INFORMAÇÃO DE FUNDO |UMA JANELA PARA A ALMA: A AMEAÇA DA CHINA À LIBERDADE RELIGIOSA
Nenhum regime na história teve mais sucesso em tornar realidade o romance distópico de George Orwell 1984 do que a República Popular da China. De facto, o aparelho de repressão construído pelo Partido Comunista Chinês (PCC) nos últimos anos é de tal forma aperfeiçoado, difundido e tecnologicamente sofisticado que faz com que o "Big Brother" pareça amador.
Embora introduzido pela primeira vez na província chinesa de Xinjiang como meio de policiamento da sua população muçulmana uigure, elementos do Estado-polícia do PCC estão a ser rapidamente introduzidos em todo país de 1,4 mil milhões de habitantes. Um aspecto, a "Sharp Eyes" [visão aguçada], é a proliferação de câmaras de segurança e scanners de dados altamente sofisticados. Ao contrário das câmaras tradicionais de CCTV, os novos dispositivos conseguem dar à polícia imagens de alta resolução de rostos individuais. Em Urumqi, capital regional de Xinjiang, a polícia instalou mais de 18 mil câmaras de reconhecimento facial que abrangem cerca de 3.500 complexos residenciais[1]da cidade e prevê-se que o país como um todo tenha instalado cerca de 626 milhões de câmaras de segurança montadas em áreas públicas e privadas até ao final de 2020.[2] Entretanto, os scanners instalados em todo o país nos principais pontos de controlo de peões recolhem dados de smartphones sem o conhecimento dos que passam por eles.
Ao utilizar aplicações especiais nos seus smartphones, a polícia pode carregar os vastos dados que recolhe para plataformas analíticas partilhadas, tais como a Plataforma Integrada de Operações Conjuntas actualmente em funcionamento em Xinjiang.[3] As plataformas recolhem e cruzam a informação, assinalando os indivíduos que se encontram com conhecidos "descontentes", que utilizam aplicações que empregam encriptação, como o WhatsApp, ou que se dedicam a um grau invulgarmente elevado de actividade religiosa.

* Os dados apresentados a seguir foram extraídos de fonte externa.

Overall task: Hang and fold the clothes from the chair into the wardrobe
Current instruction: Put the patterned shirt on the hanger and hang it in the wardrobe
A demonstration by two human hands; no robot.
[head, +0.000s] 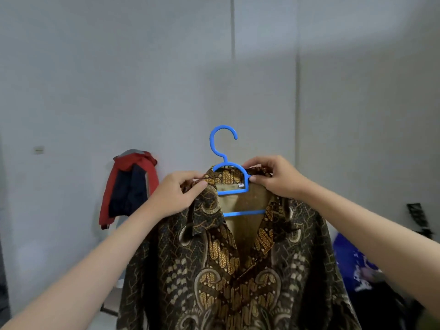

De facto, o impacto na liberdade religiosa já está a ser sentido. Os grupos religiosos, vistos como um desafio directo a um sistema ateu ciumento, são e serão cada vez mais vigiados. A violação mais flagrante da liberdade religiosa é a cometida contra os muçulmanos uigure no estado de Xinjiang. No âmbito de um programa chamado "Campanha Dura Contra o Terrorismo Violento", aproximadamente um milhão[4] de pessoas numa população total de 13 milhões de muçulmanos turcos[5] estão presas em "campos de reeducação" e sujeitas a "detenção arbitrária em massa, tortura e maus-tratos".[6] Aqueles que estão no exterior são expostos a uma recolha forçada de dados biométricos, rastreio através de câmaras omnipresentes com reconhecimento facial activado por inteligência artificial, e software que regista, traduz e transcreve mensagens de voz – ferramentas que permitem uma repressão governamental direccionada. Tal como indicado num relatório da Human Rights Watch de 2018: "Lá dentro, as pessoas são punidas por praticarem a religião pacificamente; cá fora, as restrições religiosas do Governo são tão rigorosas que este ilegalizou efectivamente o Islamismo".[7] As tecnologias de vigilância destinada à repressão visam também os Cristãos. Os relatórios indicam que no final de 2020, "mais de 200 câmaras de reconhecimento facial foram instaladas em igrejas e templos num condado da província de Jiangxi": 50 nas igrejas registadas Three-Self e quase 50 câmaras em 16 locais de culto budistas e taoístas.[8]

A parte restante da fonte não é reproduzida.